It’s tough to celebrate the memory of Hanover Street

By Matthew Nissen Time of article published Sep 19, 2019

Share this article:

As we gear up for the celebration of Heritage Day, there is something to ponder. It is ironic that Heritage Western Cape has a section on its website where one can report a heritage crime.

You can leave your name, a comment and presumably they will get back to you. But what if they have committed a heritage crime?

I am talking about the last physical remnant of Hanover Street, and the cairn of stones memorialising it.

It was the last remnant before CPUT decided to build a residence there, offering to put the stones on a plinth and ride roughshod over history. They left the cairn of stones in the end, protected by an orange barrier fence during construction.

But the story does not stop there, because approval was needed, and approved it was: by Heritage Western Cape. They approved the destruction of the last part of Hanover Street, a place of pilgrimage for those forcibly removed from District Six.

How can a heritage body be so ahistorical? And I know that CPUT complied with all the regulations and all their paperwork was apparently in order. But it wasn’t enough, was it? They were complicit in the further destruction of District Six.

It is no wonder the City of Cape Town plans to rename Keizersgracht Street - a road that did not exist before the destruction of District Six. Keizersgracht Street rests on foundations of buildings (homes and businesses) and parts of Aspeling, Vogelgezang, Pedersen, Stuckeris, Eckard, Lee, Combrink, Cowley, St Philips and Windsor streets.

It runs parallel to Hanover Street, never actually touching it. If you do not believe me, look at the maps and city survey yourself. If Heritage Western Cape does not know the significance of the HERITAGE, then why should the City bother?

I challenge you to try to visit the cairn of stones. It is on Hanover Street and can be accessed via Richmond Street. But you will have to gaze at it through a clear-vu fence and gate. One cannot blame CPUT for wanting security, but I blame them for taking ownership of something that was never theirs to begin with. Not an iota. It is District Six’s.

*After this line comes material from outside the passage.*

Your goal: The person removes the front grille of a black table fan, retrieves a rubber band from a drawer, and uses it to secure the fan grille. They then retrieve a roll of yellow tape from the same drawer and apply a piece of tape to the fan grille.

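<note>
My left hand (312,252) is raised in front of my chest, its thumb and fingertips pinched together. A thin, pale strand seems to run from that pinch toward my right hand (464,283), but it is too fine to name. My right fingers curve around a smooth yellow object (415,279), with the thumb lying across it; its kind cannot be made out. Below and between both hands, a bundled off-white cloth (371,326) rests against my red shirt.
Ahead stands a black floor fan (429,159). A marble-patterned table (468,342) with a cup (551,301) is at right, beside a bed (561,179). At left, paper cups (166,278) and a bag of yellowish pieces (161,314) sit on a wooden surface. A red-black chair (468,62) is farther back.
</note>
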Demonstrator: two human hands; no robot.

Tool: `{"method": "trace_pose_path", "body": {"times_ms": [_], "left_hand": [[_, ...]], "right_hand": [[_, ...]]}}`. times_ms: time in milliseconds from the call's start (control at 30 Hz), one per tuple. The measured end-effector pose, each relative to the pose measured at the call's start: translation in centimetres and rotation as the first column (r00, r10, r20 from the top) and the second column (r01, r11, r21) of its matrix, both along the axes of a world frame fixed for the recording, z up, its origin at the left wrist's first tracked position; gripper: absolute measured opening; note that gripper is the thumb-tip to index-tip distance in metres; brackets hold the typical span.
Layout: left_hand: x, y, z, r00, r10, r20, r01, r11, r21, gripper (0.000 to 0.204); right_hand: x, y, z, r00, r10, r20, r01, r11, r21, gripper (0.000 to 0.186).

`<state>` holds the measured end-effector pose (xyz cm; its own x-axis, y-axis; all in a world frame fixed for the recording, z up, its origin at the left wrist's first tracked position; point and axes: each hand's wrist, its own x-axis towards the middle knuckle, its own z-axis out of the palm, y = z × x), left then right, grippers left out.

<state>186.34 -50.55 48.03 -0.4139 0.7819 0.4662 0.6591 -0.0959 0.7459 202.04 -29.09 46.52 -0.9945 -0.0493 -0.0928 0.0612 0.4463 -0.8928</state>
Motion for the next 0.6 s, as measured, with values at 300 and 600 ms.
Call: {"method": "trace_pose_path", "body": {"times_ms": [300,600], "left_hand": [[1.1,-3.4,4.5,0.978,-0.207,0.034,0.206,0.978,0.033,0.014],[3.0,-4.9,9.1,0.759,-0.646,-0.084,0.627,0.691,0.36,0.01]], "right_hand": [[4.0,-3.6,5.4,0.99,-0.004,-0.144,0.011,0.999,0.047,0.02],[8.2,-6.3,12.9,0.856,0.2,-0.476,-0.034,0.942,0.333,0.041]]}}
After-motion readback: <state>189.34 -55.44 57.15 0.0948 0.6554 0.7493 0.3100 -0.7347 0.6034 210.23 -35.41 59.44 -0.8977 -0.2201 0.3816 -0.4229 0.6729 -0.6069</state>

It brings me back to Hanover Street. Why is it so hard to uphold what is right in South Africa? How can we celebrate the memory of Hanover Street, when the only memorial space is flanked by two residences (built later) and blocked off by a clear-vu fence and gate? Bulldozers shaped what we see today in District Six.

Trucks took people and their belongings away. This is what we are supposed to remember on Heritage Day in Cape Town, it’s not nostalgia. It’s cold hard fact.

* Matthew Nissen is a researcher at the District Six Museum.

** The views expressed here are not necessarily those of Independent Media.